Closed nerminsamet closed 5 years ago
@nerminsamet that's a good question! The mAPs reported at https://github.com/ultralytics/yolov3#map are using the darknet trained yolov3-spp.weights
file. You can reproduce these with the code at the link.
If you train using this repo you get pytorch weights in a *.pt format. The training results are constantly improving, with the latest results coming within 1% of darknet trained results. See https://github.com/ultralytics/yolov3/issues/310 for a more detailed discussion.
In relation to your exact question regarding the relationship of multiscale with final mAP, the correlation is debatable. Darknet training uses it by default, but I have not observed any improvement when testing at the same resolution as your training img_size
. It may help, but I can't say I've observed anything consistent with that being the case. Testing at other resolutions it should obviously help, so I believe it depends on your final intended use of the trained model.

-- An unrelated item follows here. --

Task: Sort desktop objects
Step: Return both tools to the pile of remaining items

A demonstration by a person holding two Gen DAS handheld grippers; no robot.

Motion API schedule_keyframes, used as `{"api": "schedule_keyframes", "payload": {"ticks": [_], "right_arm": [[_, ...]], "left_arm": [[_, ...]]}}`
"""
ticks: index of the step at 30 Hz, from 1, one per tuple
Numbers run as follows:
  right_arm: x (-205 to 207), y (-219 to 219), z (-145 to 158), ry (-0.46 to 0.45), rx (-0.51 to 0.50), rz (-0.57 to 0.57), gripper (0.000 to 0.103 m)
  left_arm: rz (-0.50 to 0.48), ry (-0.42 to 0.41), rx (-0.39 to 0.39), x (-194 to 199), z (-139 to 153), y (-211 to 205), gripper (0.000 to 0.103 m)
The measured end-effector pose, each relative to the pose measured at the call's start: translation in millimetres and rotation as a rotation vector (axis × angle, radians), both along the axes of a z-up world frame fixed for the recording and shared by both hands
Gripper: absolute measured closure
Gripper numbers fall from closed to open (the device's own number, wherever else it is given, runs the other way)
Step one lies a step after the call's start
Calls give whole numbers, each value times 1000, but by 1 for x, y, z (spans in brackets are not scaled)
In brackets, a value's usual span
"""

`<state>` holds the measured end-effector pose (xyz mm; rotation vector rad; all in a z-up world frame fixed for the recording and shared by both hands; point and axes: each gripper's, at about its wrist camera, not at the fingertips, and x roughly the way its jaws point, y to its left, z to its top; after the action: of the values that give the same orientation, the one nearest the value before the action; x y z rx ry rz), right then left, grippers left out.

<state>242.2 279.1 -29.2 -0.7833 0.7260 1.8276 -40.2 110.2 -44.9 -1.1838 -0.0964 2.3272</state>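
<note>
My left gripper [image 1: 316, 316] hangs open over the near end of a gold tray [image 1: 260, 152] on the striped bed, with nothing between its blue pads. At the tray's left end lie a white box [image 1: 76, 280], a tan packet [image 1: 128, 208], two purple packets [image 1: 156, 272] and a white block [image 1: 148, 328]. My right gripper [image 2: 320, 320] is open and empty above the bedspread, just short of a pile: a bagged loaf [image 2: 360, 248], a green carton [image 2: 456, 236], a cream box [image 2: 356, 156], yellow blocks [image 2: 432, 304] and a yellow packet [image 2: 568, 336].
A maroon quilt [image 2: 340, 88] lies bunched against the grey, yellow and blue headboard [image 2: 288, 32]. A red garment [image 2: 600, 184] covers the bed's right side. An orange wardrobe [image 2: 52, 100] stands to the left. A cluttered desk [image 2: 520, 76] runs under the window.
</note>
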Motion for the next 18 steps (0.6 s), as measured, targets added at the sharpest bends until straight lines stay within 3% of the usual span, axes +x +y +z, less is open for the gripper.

@nerminsamet of course, if you have the resources, I would simply train both ways to compare. If you do this let us know your results!
@glenn-jocher I am training this repo with the following configuration. Right now it is in the 168th epoch. I share my lastest mAP result for coco5kval at 167th epoch below. Once my training is done I will also share the final mAP.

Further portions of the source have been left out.